GOAL OF THE EXERCISE
Skip the pictures and repeat each line of the data exactly.

-- DATA EXCERPT follows --

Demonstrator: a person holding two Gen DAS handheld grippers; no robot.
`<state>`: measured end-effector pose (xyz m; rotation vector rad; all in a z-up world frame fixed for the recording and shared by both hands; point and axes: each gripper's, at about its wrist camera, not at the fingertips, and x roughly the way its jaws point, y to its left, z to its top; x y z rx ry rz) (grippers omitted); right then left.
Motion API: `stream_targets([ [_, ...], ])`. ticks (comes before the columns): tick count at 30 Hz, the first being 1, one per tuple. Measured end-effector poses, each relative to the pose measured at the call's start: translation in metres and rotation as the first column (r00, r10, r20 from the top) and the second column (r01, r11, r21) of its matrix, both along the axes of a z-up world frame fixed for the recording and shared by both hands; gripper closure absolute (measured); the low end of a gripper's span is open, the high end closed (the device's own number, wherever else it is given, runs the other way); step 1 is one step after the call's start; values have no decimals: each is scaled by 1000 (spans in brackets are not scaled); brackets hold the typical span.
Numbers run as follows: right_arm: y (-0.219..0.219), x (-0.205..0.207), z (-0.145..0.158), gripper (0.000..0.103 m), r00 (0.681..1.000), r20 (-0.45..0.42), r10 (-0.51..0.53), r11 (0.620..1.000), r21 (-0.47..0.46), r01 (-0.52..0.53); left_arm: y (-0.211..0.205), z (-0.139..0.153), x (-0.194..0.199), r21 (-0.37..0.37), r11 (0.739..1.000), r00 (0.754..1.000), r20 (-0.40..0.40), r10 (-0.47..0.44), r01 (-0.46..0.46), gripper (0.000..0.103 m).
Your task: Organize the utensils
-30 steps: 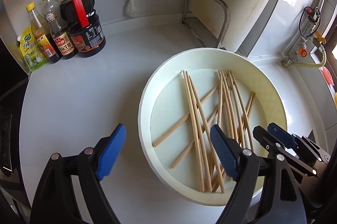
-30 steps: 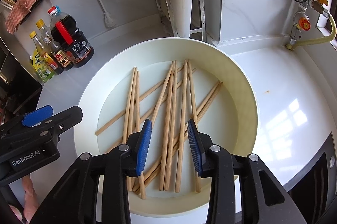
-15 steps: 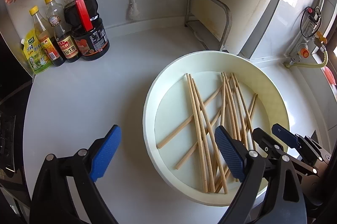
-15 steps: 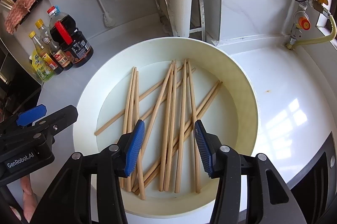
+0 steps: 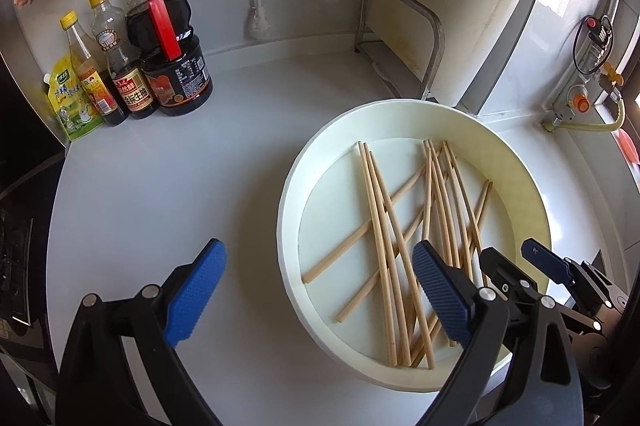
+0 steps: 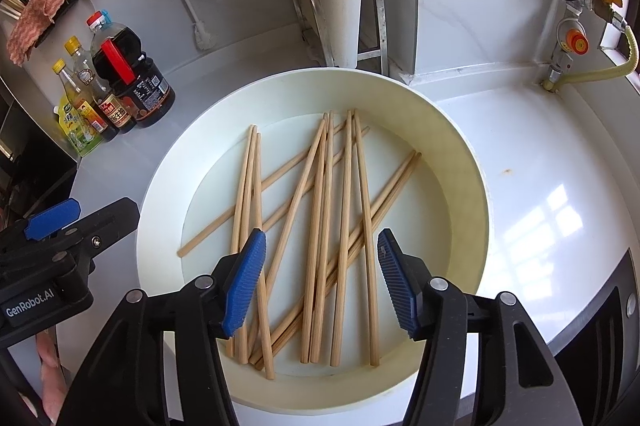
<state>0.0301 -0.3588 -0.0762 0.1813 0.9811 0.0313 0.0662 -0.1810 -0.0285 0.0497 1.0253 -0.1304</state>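
Observation:
Several wooden chopsticks (image 5: 429, 186) (image 6: 346, 186) lie crossed in a round cream basin (image 5: 288, 226) (image 6: 460, 166) on the white counter. My left gripper (image 5: 318, 266) straddles the basin's left rim, one pad over the counter and one over the chopsticks. Its jaws are opening, wide apart, and hold nothing. My right gripper (image 6: 320, 254) hangs over the near part of the basin, jaws opening. Chopsticks lie below the gap, but the pads do not press on them. Each gripper shows in the other's view: the left gripper (image 6: 80, 222), the right gripper (image 5: 520, 258).
Sauce and oil bottles (image 5: 160, 58) (image 6: 120, 78) stand at the back left by the wall. A metal rack (image 5: 400, 26) leans behind the basin. A gas valve with a yellow hose (image 5: 580, 102) sits at the back right. A dark stove edge (image 6: 600, 326) borders the counter's right.
Both grippers' jaws have widened, the right one markedly and the left one a little. The chopsticks and the basin lie as before.

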Motion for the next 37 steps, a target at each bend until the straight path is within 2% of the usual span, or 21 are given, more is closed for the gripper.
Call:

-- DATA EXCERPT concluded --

OUTPUT OF THE EXERCISE
Demonstrator: a person holding two Gen DAS handheld grippers; no robot.
`<state>`: measured end-effector pose (xyz m; rotation vector rad; all in a z-up world frame fixed for the recording and shared by both hands; point and axes: each gripper's, at about its wrist camera, not at the fingertips, and x roughly the way its jaws point, y to its left, z to its top; x y z rx ry rz) (grippers omitted); right then left.
Motion API: `stream_targets([ [_, ...], ])`. ticks (comes before the columns): tick count at 30 Hz, the first being 1, one per tuple. Measured end-effector poses, each relative to the pose measured at the call's start: translation in metres and rotation as the first column (r00, r10, r20 from the top) and the second column (r01, r11, r21) of its matrix, both along the axes of a z-up world frame fixed for the recording and shared by both hands; gripper closure absolute (measured); the low end of a gripper's span is open, the high end closed (the device's own number, wherever else it is given, runs the other way); step 1 is one step after the call's start; values have no decimals: each is scaled by 1000 (spans in brackets are not scaled); brackets hold the typical span.
Numbers run as follows: right_arm: y (-0.219..0.219), x (-0.205..0.207), z (-0.145..0.158), gripper (0.000..0.103 m), r00 (0.681..1.000), r20 (-0.45..0.42), r10 (-0.51..0.53), r11 (0.620..1.000), r21 (-0.47..0.46), r01 (-0.52..0.53); left_arm: y (-0.211..0.205), z (-0.139..0.153), x (-0.194..0.199), r21 (-0.37..0.37), r11 (0.739..1.000), r00 (0.754..1.000), r20 (-0.40..0.40), r10 (-0.47..0.44), r01 (-0.46..0.46), gripper (0.000..0.103 m).
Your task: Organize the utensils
-30 steps: 
-30 steps: 
-15 steps: 
-15 steps: 
+0 steps: 
+0 steps: 
<state>0.0301 -0.3588 -0.0762 0.1813 0.9811 0.0313 0.0662 -0.1810 -0.0285 0.0497 1.0253 -0.1304</state>
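Observation:
Several wooden chopsticks (image 5: 429, 186) (image 6: 346, 186) lie crossed in a round cream basin (image 5: 288, 226) (image 6: 460, 166) on the white counter. My left gripper (image 5: 318, 266) straddles the basin's left rim, one pad over the counter and one over the chopsticks. Its jaws are opening, wide apart, and hold nothing. My right gripper (image 6: 320, 254) hangs over the near part of the basin, jaws opening. Chopsticks lie below the gap, but the pads do not press on them. Each gripper shows in the other's view: the left gripper (image 6: 80, 222), the right gripper (image 5: 520, 258).
Sauce and oil bottles (image 5: 160, 58) (image 6: 120, 78) stand at the back left by the wall. A metal rack (image 5: 400, 26) leans behind the basin. A gas valve with a yellow hose (image 5: 580, 102) sits at the back right. A dark stove edge (image 6: 600, 326) borders the counter's right.
Both grippers' jaws have widened, the right one markedly and the left one a little. The chopsticks and the basin lie as before.
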
Motion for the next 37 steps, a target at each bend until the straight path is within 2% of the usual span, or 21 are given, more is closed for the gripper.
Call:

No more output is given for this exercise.